BEGIN Data section
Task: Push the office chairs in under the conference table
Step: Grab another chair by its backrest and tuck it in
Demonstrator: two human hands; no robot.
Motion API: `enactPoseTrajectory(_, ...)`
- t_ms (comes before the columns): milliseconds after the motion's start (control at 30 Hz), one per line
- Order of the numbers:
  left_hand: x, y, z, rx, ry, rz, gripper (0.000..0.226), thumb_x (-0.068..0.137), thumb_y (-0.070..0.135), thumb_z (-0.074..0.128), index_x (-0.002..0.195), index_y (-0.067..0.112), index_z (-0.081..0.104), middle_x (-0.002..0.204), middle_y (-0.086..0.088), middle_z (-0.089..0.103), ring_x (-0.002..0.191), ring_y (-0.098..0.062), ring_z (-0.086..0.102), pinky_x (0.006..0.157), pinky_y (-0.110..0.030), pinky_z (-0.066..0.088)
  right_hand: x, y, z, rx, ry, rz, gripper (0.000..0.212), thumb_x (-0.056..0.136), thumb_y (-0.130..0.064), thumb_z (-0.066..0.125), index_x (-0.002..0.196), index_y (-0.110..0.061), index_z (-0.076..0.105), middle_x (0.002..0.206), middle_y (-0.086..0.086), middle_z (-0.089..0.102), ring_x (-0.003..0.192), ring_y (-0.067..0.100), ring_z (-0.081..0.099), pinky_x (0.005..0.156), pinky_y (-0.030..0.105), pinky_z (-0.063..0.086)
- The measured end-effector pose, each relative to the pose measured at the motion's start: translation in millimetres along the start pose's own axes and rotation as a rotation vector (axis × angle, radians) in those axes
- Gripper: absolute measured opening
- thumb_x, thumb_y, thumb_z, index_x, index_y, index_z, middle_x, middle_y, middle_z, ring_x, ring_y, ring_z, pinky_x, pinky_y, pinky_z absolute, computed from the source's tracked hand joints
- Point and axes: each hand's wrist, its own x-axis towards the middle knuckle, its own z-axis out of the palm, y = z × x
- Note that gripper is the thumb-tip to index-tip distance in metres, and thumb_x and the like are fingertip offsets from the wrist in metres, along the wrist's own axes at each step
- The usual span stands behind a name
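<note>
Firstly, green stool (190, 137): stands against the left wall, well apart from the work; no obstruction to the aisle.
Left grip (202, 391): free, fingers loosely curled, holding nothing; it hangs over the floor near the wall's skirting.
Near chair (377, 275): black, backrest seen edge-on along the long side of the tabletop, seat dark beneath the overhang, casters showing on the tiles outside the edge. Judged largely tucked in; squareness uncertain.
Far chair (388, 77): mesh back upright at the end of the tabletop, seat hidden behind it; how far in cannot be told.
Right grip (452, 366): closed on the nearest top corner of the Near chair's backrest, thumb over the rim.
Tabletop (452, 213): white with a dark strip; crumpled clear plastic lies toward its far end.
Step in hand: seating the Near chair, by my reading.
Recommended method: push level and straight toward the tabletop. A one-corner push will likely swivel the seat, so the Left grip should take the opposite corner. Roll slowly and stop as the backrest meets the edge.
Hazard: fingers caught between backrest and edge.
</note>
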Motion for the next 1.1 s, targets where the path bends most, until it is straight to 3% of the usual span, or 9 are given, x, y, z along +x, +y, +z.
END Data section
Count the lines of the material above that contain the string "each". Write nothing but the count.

Finished task ▸ 3